光秀さんは手網から片手を離し、一回私の頭を優しく撫でた。

そして、さも残念そうに……
少し掠れた声で、呟くように言った。




「……拒まれると結構辛いな」

「っそんなんじゃ……!」

「嫌ならば仕方がない、残念だ」

「……っ」









(もしかしなくても…今、傷つけちゃった?)









その後、光秀さんは終始無言だった。
話しかければ返事はしてくれたけど……

会話が続かなかったのはもちろん、『温泉に一緒に入る』と言う話題に触れることも一切なかった。

そのままの状態で村に着いてしまい。
温泉近くの宿屋の部屋でも『ゆっくり入っておいで』と、あっさり送り出されてしまった。
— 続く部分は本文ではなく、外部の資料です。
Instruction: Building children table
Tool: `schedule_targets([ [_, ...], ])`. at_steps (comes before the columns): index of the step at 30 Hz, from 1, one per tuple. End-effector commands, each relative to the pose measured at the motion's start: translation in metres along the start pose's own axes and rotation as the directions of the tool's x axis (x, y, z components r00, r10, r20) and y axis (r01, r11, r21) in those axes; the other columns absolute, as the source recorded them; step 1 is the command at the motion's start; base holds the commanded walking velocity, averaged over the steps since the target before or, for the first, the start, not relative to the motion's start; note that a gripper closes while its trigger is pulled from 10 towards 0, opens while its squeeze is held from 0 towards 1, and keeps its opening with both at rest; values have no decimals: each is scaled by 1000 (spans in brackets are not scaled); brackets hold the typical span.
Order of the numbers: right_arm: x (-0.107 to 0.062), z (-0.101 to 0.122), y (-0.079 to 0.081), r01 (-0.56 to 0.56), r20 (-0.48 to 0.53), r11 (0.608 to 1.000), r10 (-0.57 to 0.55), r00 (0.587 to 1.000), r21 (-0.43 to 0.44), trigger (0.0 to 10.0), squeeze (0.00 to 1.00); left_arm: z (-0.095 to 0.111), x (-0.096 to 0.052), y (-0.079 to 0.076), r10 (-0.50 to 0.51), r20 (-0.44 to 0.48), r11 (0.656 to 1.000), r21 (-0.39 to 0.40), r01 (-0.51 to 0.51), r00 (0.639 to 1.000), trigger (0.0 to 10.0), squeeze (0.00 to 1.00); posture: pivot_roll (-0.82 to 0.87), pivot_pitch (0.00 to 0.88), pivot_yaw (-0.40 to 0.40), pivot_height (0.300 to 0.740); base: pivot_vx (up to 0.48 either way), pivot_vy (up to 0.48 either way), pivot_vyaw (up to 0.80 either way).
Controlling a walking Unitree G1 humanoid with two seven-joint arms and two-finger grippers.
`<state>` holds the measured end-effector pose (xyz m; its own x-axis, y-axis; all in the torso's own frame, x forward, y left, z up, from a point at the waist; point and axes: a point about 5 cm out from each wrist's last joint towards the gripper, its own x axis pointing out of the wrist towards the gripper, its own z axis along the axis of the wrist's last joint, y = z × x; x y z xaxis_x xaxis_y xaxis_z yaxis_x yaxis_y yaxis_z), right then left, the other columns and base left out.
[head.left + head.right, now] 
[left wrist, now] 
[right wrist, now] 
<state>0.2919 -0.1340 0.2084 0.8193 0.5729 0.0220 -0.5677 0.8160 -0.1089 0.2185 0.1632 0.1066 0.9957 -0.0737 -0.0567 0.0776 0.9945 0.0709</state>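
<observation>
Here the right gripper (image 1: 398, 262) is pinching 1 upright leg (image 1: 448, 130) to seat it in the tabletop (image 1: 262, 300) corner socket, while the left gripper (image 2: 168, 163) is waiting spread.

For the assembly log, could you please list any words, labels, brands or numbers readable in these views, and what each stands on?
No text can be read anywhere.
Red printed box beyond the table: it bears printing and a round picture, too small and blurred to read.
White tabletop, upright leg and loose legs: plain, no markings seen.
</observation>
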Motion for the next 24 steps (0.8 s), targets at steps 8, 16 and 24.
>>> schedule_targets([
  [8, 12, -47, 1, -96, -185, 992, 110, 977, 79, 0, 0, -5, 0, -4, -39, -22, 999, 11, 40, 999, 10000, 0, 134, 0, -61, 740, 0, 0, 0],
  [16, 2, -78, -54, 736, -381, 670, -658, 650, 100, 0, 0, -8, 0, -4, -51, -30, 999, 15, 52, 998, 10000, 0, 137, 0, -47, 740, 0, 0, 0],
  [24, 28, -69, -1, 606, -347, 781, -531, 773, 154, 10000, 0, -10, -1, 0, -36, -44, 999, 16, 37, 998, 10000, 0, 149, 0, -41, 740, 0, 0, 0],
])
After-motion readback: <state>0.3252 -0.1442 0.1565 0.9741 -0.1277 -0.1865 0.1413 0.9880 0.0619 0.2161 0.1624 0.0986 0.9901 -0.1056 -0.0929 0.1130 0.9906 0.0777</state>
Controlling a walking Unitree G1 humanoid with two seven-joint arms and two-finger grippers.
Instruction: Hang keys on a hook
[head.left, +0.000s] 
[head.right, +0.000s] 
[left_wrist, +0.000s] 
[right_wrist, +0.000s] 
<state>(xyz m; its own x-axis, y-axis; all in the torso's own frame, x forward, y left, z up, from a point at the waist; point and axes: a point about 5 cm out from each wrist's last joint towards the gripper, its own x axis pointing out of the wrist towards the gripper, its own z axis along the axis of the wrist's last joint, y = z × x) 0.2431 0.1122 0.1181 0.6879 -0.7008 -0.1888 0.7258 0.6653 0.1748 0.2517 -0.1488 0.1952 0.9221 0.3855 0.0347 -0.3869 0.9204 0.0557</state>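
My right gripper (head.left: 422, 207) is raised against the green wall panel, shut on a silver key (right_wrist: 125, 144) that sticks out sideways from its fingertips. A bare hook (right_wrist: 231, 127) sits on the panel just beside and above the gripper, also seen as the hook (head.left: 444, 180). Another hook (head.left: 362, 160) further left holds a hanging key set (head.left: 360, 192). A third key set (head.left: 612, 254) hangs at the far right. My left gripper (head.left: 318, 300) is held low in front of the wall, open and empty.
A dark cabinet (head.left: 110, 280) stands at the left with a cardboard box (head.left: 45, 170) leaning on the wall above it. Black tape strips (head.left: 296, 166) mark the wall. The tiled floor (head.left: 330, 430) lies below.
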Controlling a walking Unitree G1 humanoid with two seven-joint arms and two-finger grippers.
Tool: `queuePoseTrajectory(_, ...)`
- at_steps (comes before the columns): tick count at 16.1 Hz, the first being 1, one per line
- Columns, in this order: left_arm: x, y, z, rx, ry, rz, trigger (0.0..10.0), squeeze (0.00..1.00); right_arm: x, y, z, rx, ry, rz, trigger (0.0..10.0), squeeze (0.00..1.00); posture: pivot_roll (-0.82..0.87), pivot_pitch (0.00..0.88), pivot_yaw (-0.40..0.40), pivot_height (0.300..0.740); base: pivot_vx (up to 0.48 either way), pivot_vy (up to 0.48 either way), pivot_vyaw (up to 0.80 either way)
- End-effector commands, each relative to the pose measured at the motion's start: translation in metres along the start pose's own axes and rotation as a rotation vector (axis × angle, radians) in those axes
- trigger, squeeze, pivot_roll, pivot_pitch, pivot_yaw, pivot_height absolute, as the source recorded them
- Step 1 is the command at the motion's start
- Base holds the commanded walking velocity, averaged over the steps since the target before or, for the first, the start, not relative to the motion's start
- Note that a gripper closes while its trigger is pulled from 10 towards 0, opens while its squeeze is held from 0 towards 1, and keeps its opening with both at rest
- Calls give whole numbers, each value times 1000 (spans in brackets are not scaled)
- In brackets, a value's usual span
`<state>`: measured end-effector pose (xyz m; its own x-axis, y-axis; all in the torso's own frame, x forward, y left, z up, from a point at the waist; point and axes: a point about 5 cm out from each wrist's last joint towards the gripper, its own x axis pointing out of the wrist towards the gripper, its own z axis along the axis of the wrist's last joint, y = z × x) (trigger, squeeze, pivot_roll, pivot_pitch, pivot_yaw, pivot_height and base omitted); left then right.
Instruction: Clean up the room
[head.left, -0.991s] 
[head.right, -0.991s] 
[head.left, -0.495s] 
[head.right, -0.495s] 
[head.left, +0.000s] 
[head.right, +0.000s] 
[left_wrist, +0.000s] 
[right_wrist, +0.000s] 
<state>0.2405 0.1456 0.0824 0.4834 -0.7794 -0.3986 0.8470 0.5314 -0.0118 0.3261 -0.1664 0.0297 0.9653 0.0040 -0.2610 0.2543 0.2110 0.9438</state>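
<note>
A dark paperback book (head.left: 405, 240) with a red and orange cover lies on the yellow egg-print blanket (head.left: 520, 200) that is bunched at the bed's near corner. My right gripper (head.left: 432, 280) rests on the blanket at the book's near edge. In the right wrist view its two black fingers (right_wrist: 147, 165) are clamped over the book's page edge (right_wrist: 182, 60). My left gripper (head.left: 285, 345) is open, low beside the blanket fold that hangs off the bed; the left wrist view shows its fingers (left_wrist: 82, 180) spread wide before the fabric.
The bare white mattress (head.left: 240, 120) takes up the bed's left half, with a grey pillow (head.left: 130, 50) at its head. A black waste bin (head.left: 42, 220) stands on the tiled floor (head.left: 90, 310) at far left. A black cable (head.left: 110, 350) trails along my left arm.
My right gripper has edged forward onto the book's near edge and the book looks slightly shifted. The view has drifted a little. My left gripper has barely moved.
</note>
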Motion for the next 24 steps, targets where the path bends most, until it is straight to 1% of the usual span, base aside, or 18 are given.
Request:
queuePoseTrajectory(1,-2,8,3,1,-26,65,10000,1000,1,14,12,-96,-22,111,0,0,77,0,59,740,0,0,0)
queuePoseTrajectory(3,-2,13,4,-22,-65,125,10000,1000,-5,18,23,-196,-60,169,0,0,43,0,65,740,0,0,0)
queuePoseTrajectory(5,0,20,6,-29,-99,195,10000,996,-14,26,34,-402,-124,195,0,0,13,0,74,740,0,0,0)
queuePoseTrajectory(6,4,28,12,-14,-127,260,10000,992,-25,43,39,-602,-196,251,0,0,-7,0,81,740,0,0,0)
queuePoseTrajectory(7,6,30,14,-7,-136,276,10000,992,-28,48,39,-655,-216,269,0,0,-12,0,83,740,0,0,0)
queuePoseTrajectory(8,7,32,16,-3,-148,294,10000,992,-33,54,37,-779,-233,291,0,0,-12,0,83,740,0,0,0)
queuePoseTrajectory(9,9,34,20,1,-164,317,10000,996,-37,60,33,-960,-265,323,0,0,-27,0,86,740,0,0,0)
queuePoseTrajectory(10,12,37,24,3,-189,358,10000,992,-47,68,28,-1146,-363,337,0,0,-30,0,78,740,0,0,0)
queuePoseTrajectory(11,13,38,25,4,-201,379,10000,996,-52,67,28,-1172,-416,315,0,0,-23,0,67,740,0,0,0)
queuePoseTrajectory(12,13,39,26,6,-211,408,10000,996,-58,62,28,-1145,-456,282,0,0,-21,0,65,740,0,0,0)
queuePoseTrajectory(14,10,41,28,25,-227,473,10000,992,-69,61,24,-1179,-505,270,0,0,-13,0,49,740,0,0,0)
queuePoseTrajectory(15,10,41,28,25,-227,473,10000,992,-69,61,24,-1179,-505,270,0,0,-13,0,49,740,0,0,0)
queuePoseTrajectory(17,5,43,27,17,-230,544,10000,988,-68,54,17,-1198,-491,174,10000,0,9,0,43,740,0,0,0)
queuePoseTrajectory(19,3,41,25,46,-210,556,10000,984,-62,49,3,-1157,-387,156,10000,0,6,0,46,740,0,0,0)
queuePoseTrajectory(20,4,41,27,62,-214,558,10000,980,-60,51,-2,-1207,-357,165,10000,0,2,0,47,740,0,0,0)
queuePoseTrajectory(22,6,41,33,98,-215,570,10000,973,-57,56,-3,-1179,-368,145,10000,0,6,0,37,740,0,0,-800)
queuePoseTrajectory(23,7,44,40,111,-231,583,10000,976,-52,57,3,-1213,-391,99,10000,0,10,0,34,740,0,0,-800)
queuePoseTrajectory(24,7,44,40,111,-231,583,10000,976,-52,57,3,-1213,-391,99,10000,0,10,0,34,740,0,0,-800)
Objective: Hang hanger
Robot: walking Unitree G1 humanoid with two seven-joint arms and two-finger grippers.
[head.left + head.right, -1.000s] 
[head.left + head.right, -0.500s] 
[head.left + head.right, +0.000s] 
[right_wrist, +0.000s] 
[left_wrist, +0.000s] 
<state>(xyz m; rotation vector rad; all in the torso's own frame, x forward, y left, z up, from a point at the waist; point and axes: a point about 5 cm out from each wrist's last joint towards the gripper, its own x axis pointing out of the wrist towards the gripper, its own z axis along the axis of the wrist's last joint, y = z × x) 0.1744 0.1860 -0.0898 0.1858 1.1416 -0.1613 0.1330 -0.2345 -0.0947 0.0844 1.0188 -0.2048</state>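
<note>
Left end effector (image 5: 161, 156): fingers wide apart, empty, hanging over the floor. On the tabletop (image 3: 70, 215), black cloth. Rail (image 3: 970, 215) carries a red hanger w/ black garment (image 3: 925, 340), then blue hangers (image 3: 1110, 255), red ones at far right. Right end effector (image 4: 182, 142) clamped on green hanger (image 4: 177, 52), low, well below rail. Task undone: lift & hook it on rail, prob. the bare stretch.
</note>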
『一緒に入らない』と啖呵(たんか)を切っておいて、それをされると寂しいと思うなんて……

私は本当にわがままだ。
まるで、駄々っ子の子供みたい。

でも、ただ恥ずかしいだけで、本気で嫌がったわけではなく……

それは多分、光秀さんも解っているだろう。
それでも、ちょっと突き放す態度を取るのは。





(やっぱり、傷つけてしまったんだ)





私は独り温泉に浸かりながら、盛大にため息をつくしかなかった。

謝らなくちゃ、光秀さんに。
そうは思っても、なかなか行動に移せるわけでもなく。

『一緒に入りましょう』と誘えるわけでもなく。

せっかくの逢瀬なのに、私は若干寂しさと後悔を覚えていたのだけど──……




















「あーもう、本当に私のばか…!」




お湯に身体を浸しながら、何度目かの同じ台詞を吐く。

私は後悔で頭がぐるぐるになりながら……
温泉から出る事も出来ずに、ただただ嘆く時間が過ぎていた。

温泉はとても心地良い。
少し熱めだけど、乳白色の柔らかな水質で……

これで、光秀さんが居れば最高なのに。
拒んだくせに、私の頭の中はそればかりが渦巻いていた。